Peu importe le niveau à partir duquel vous l'interprétez, c'est un énorme avantage pour Crypto.
Ce qui suit est une information supplémentaire, les professionnels peuvent la sauter
Un 401(k) est un plan d'épargne-retraite parrainé par l'employeur en vertu de la section 401(k) du Code des impôts américain, introduit pour la première fois en 1978. Il permet aux employés de contribuer des salaires avant impôt (ou après impôt, selon le plan) à un compte de retraite individuel pour l'épargne à long terme et les investissements.
Le 401(k) est un "régime à cotisations définies". Contrairement aux traditionnels "régimes à prestations définies", son cœur est que les employés et les employeurs font des contributions conjointes, et les gains ou pertes d'investissement sont supportés par les employés personnellement.
Les employés peuvent faire déduire un pourcentage de leur salaire de leurs contributions 401(k) et les déposer sur leurs comptes. Les employeurs peuvent également offrir une contribution équivalente, qui ajoute un pourcentage des contributions de l'employé. Le montant équivalent dépend de la politique de l'employeur et est facultatif.

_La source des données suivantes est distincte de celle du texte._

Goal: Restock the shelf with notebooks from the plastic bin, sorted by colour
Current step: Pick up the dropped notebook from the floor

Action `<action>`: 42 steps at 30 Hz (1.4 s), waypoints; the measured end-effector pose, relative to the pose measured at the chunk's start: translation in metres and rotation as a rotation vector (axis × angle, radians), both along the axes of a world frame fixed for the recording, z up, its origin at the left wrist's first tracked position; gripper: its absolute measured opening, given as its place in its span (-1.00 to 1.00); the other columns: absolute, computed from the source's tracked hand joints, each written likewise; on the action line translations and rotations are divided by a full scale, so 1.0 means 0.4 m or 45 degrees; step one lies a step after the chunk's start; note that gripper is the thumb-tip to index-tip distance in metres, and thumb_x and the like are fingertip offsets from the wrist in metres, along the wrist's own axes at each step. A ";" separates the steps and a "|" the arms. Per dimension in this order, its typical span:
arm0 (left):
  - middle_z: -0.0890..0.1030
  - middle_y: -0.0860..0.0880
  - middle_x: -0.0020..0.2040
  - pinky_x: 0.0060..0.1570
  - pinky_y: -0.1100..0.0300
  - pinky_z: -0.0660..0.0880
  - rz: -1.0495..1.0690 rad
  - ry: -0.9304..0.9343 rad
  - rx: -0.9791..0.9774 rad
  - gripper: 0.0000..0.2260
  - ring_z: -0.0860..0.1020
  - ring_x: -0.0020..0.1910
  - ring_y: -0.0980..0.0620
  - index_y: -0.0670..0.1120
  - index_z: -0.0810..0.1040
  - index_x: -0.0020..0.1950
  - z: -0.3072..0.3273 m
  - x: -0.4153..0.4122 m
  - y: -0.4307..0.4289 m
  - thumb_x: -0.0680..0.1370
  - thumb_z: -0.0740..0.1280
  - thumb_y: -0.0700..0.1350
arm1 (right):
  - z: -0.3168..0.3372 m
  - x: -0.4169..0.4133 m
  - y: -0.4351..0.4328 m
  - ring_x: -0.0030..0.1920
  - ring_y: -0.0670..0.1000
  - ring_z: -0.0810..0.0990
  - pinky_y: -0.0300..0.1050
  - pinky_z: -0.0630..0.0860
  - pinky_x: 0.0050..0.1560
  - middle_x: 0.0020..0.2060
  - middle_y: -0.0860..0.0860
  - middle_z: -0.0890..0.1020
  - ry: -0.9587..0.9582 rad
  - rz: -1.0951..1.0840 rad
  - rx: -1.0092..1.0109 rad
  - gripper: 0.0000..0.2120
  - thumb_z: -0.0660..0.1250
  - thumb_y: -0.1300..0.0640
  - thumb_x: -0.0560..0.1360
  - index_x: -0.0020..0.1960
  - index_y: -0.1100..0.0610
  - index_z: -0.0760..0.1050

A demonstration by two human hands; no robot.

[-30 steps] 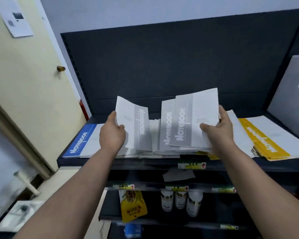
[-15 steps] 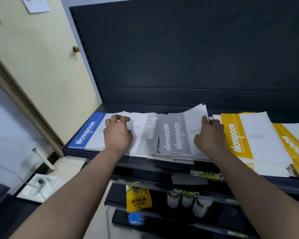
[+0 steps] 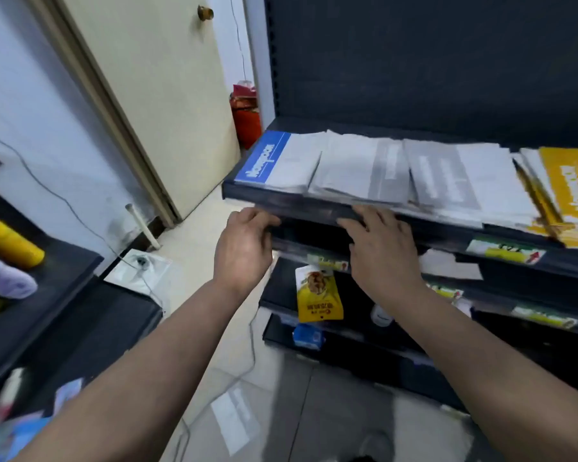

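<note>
Notebooks lie flat in a row on the dark top shelf: a blue one at the left, a pile of grey ones in the middle, yellow ones at the right. My left hand hangs just below the shelf's front edge, fingers loosely curled and holding nothing. My right hand is beside it, fingers spread, fingertips at the shelf's front lip under the grey pile. The plastic bin is not in view.
Lower shelves hold a yellow pouch, a blue pack and price tags. A cream door stands at the left, a red object behind the shelf's corner. A dark counter with a yellow bottle is at my left. A cable trails across the floor.
Both hands have let go of the grey notebooks and dropped below the shelf's edge. The grey pile now lies flat. My view has swung left and down.
</note>
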State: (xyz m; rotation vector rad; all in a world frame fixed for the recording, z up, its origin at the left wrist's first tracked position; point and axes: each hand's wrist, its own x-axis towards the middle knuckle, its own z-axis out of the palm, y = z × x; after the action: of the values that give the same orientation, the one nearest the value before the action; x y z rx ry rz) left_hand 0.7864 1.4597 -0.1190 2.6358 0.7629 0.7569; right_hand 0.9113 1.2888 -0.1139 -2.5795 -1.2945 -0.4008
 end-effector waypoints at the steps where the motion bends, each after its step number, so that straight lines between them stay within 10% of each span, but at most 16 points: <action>1: 0.57 -0.01 0.15 -0.06 0.14 0.44 0.030 0.052 -0.041 -0.70 0.46 0.16 -0.07 -0.01 0.61 0.15 -0.027 -0.054 0.011 0.51 0.26 -0.29 | -0.023 -0.049 0.018 0.30 0.19 0.45 0.12 0.46 0.10 0.29 0.09 0.52 0.018 0.011 -0.015 -0.51 0.45 0.28 0.32 0.24 0.08 0.55; 17: 0.51 -0.09 0.25 0.10 0.04 0.46 0.530 0.914 -0.841 -0.64 0.47 0.25 -0.12 -0.02 0.48 0.33 -0.822 -0.656 0.115 0.54 0.27 -0.18 | -0.774 -0.500 0.156 0.32 0.13 0.33 0.03 0.34 0.20 0.34 0.05 0.39 0.508 0.161 -0.943 -0.55 0.20 0.24 0.50 0.39 0.06 0.34; 26: 0.56 -0.12 0.24 -0.03 0.18 0.36 0.782 0.874 -1.175 -0.73 0.51 0.21 -0.12 -0.14 0.49 0.24 -1.464 -0.692 0.138 0.54 0.26 -0.15 | -1.394 -0.541 0.255 0.28 0.12 0.39 0.07 0.37 0.27 0.27 0.06 0.47 0.548 0.297 -0.999 -0.57 0.24 0.19 0.48 0.35 0.05 0.38; 30: 0.61 -0.23 0.06 -0.37 0.20 0.29 0.886 0.795 -1.339 -0.84 0.47 -0.23 -0.06 -0.14 0.39 -0.21 -1.741 -0.654 0.151 0.53 0.28 -0.12 | -1.621 -0.512 0.294 0.29 0.12 0.38 0.05 0.36 0.25 0.28 0.05 0.45 0.515 0.327 -1.021 -0.55 0.24 0.18 0.50 0.38 0.04 0.35; 35: 0.48 -0.21 0.28 0.12 0.02 0.46 1.199 0.648 -1.523 -0.51 0.48 0.23 -0.22 -0.25 0.31 0.33 -1.998 -0.588 0.155 0.50 0.36 -0.06 | -1.834 -0.483 0.342 0.32 0.11 0.34 0.01 0.33 0.25 0.33 0.04 0.40 0.568 0.435 -1.004 -0.53 0.22 0.19 0.53 0.43 0.03 0.29; 42: 0.45 -0.22 0.25 0.14 -0.08 0.45 1.475 0.641 -1.447 -0.34 0.47 0.23 -0.28 -0.20 0.26 0.32 -2.157 -0.573 0.116 0.36 0.51 -0.06 | -1.941 -0.418 0.360 0.35 0.08 0.32 -0.01 0.31 0.32 0.37 0.02 0.36 0.630 0.444 -0.958 -0.54 0.19 0.15 0.58 0.46 0.03 0.24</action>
State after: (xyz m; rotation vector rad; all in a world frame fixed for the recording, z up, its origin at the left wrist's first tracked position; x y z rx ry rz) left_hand 0.5573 1.5062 -0.9818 1.1679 2.0815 -0.2266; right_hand 0.7441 1.4328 -0.8902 -2.5955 -1.8701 0.8902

Un 401(k) n'est pas un fonds unique, mais plutôt un compte individuel contrôlé par l'employé, où les fonds peuvent être investis dans un menu d'options présélectionnées par l'employeur. Les options courantes comprennent les fonds indiciels S&P 500, les fonds obligataires et les fonds hybrides. Le décret exécutif de 2025 permet l'inclusion du capital-investissement, de l'immobilier et des actifs crypto.
Les employés sélectionnent leur portefeuille à partir d'un menu ou acceptent la valeur par défaut. Les employeurs ne fournissent que des options et ne sont pas responsables des investissements spécifiques.